Я возьму твою дочь | страница 67
Фрауке, девушка с длинными, почти до талии волнистыми волосами, собранными на затылке, подошла к Хеннингу сзади и ладошками закрыла ему глаза.
— Угадай! — воскликнула она.
Хеннинг прекрасно знал, кто это, но сказал на потеху публике:
— Гезина?
— Нет.
— Вибке?
— Тоже нет.
Фрауке захихикала.
— Неле?
— Да говори же!
— Тогда это может быть только Фрауке!
Фрауке завизжала от восторга. Хеннинг встал, и они бурно обнялись, а потом Фрауке уселась к Хеннингу на колени.
— Ты не гляди, — сказала она Энгельберту, — Хеннинг для меня почти как брат. Как мой старший брат. Раньше мы каждую минуту были вместе, правда, Хеннинг?
— Точно.
— Я жизни себе не могла представить без Хеннинга, а потом этот идиот взял и уехал в Берлин!
Она покрыла его лицо поцелуями, и Энгельберт заметил, что Неле наблюдает за этой сценой.
Между тем стемнело. Из двух громкоговорителей с жестяным звуком раздалась громкая музыка «Месье Дюпонт». Хеннинг и Фрауке пошли танцевать. Кроме них, танцевали еще четыре другие пары.
Энгельберт уже не считал, сколько кружек пива и бутылочек «Кюммерлинга» он выпил. И наступило время, когда это стало уже все равно. Яспер, крестьянин из Шойдорфа, молочник, пытался поговорить с ним, но Энгельберт уже ничего не слышал, не отвечал и, казалось, вообще не замечал Яспера.
Неле неутомимо ходила вокруг танцевальной площадки, дома пастора и сарая. Снова и снова. Никто не обращал на нее внимания. Очевидно, все уже привыкли к такому ее поведению.
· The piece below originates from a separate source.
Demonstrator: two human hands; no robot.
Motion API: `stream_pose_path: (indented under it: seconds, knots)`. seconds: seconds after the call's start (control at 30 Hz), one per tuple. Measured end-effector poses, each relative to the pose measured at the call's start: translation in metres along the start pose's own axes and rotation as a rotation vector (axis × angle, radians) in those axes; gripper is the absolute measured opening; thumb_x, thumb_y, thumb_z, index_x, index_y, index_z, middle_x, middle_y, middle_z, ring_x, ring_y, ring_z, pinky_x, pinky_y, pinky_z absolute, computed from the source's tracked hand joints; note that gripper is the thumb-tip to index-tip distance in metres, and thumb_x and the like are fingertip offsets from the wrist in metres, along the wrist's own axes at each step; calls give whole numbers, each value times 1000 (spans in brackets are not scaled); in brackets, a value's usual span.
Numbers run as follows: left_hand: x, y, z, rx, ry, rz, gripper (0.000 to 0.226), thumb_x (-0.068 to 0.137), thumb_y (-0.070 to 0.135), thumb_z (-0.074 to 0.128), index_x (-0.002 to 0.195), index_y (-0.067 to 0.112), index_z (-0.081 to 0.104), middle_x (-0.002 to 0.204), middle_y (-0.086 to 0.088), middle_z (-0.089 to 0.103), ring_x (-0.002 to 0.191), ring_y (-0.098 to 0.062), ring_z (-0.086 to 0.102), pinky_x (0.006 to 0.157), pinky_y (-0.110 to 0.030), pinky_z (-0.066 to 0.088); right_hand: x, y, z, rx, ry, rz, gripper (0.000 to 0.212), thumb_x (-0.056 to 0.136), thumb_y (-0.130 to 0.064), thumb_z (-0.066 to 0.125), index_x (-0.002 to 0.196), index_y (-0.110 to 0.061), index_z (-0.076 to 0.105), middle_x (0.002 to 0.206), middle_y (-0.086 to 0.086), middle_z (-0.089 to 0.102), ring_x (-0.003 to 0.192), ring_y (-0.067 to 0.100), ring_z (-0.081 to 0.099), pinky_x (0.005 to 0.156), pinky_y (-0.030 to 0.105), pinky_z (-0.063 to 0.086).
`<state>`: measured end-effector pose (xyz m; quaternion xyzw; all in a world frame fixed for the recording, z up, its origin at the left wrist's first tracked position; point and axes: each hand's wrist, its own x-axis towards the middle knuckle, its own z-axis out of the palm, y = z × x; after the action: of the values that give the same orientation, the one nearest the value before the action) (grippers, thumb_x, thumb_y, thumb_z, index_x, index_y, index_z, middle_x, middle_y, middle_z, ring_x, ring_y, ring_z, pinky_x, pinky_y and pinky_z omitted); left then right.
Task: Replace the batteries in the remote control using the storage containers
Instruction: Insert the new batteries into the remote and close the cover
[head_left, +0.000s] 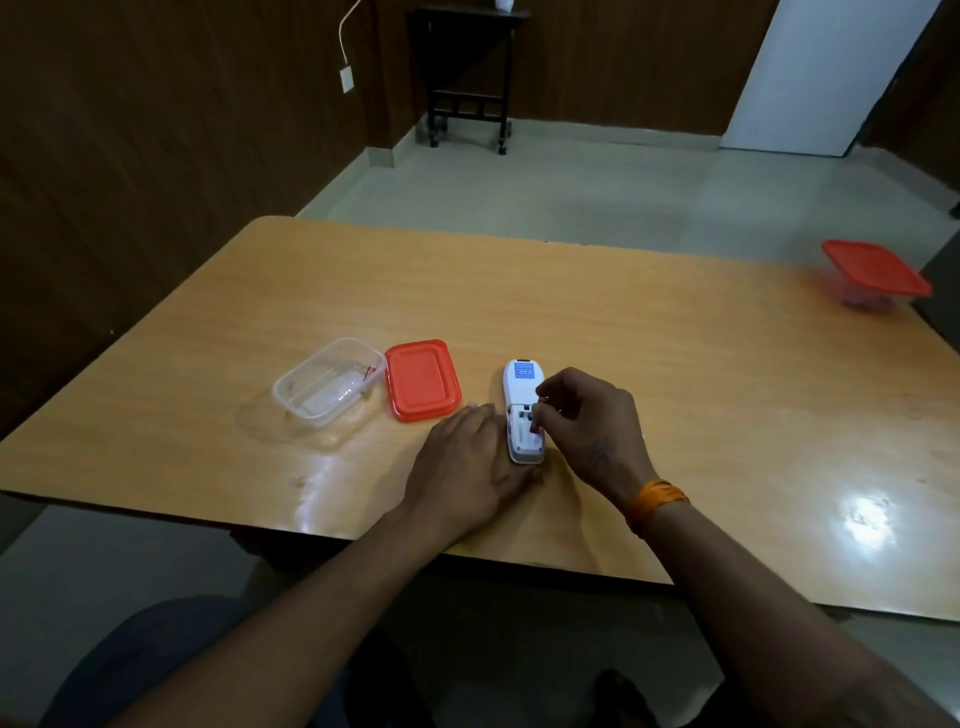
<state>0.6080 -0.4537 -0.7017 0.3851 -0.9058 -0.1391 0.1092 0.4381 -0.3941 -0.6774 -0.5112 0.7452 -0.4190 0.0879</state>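
Note:
A white remote control lies face down on the wooden table, its battery compartment uncovered. My right hand pinches a battery at the compartment's right side. My left hand rests flat on the table against the remote's left edge, fingers straight. An open clear container sits to the left, a battery at its right end. Its orange lid lies flat beside it.
A second clear container with an orange lid on it stands at the far right corner of the table. A dark wooden side table on wheels stands against the back wall.

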Motion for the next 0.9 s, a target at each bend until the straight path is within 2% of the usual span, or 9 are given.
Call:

Людей на лужайке постепенно становилось все меньше, поэтому музыка, казалось, звучала еще громче. Битлз пели «Penny Lane». Энгельберт оглянулся вокруг, ища Хеннинга, но того нигде не было видно.
Его охватила холодная ярость. Что он здесь, собственно, делает? Он сидел на темной лужайке, на ветру, среди пьяных идиотов и чувствовал, что его самого вот-вот стошнит. Вечер был скучным до смерти, сплошная катастрофа, и ему становилось страшно от мысли, что будет завтра, когда жуткая головная боль превратит в пытку каждое движение и каждый шаг.
Он с трудом поднялся, в душе проклиная эту глухомань, и спотыкаясь побрел вокруг дома пастора. Здесь было темно, хоть глаз выколи. У Энгельберта не было карманного фонарика, и ему не хотелось упасть в ближайшую канаву и позорно захлебнуться этой ночью, когда вокруг не было ни одного человека, который сохранил бы здравый рассудок.